Exercise goal — Print the data exactly, leaving nothing out.

Data extract —
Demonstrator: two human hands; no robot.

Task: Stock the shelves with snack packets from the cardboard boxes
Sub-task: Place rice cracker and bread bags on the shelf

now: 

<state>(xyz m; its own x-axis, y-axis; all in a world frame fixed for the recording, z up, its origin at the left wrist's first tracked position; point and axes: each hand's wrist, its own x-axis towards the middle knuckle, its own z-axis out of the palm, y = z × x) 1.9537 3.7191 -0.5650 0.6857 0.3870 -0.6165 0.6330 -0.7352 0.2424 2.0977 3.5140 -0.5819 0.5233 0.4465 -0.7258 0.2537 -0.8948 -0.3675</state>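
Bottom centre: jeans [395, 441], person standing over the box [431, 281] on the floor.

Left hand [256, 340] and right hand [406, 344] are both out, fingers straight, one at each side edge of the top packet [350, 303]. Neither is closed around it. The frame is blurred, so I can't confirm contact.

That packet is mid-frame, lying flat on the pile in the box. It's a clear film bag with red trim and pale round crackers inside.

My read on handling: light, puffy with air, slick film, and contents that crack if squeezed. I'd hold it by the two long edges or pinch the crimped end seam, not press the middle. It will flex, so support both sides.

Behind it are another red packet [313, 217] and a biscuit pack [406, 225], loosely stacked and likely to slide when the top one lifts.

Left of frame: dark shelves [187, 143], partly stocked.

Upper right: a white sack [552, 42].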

Exercise answer —
Demonstrator: two human hands; no robot.

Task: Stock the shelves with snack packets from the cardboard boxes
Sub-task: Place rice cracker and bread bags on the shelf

now: 

<state>(xyz m; its own x-axis, y-axis; all in a world frame fixed for the recording, z up, its origin at the left wrist's first tracked position; point and axes: each hand's wrist, its own x-axis towards the middle knuckle, its own z-axis out of the palm, y = z × x) 1.9537 3.7191 -0.5650 0.6857 0.3870 -0.6165 0.6330 -0.7352 0.2424 2.0977 3.5140 -0.5819 0.5233 0.4465 -0.7258 0.2537 -0.8948 -0.3675</state>
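Bottom centre: jeans [395, 441], person standing over the box [431, 281] on the floor.

Left hand [256, 340] and right hand [406, 344] are both out, fingers straight, one at each side edge of the top packet [350, 303]. Neither is closed around it. The frame is blurred, so I can't confirm contact.

That packet is mid-frame, lying flat on the pile in the box. It's a clear film bag with red trim and pale round crackers inside.

My read on handling: light, puffy with air, slick film, and contents that crack if squeezed. I'd hold it by the two long edges or pinch the crimped end seam, not press the middle. It will flex, so support both sides.

Behind it are another red packet [313, 217] and a biscuit pack [406, 225], loosely stacked and likely to slide when the top one lifts.

Left of frame: dark shelves [187, 143], partly stocked.

Upper right: a white sack [552, 42].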

The output is complete as shown.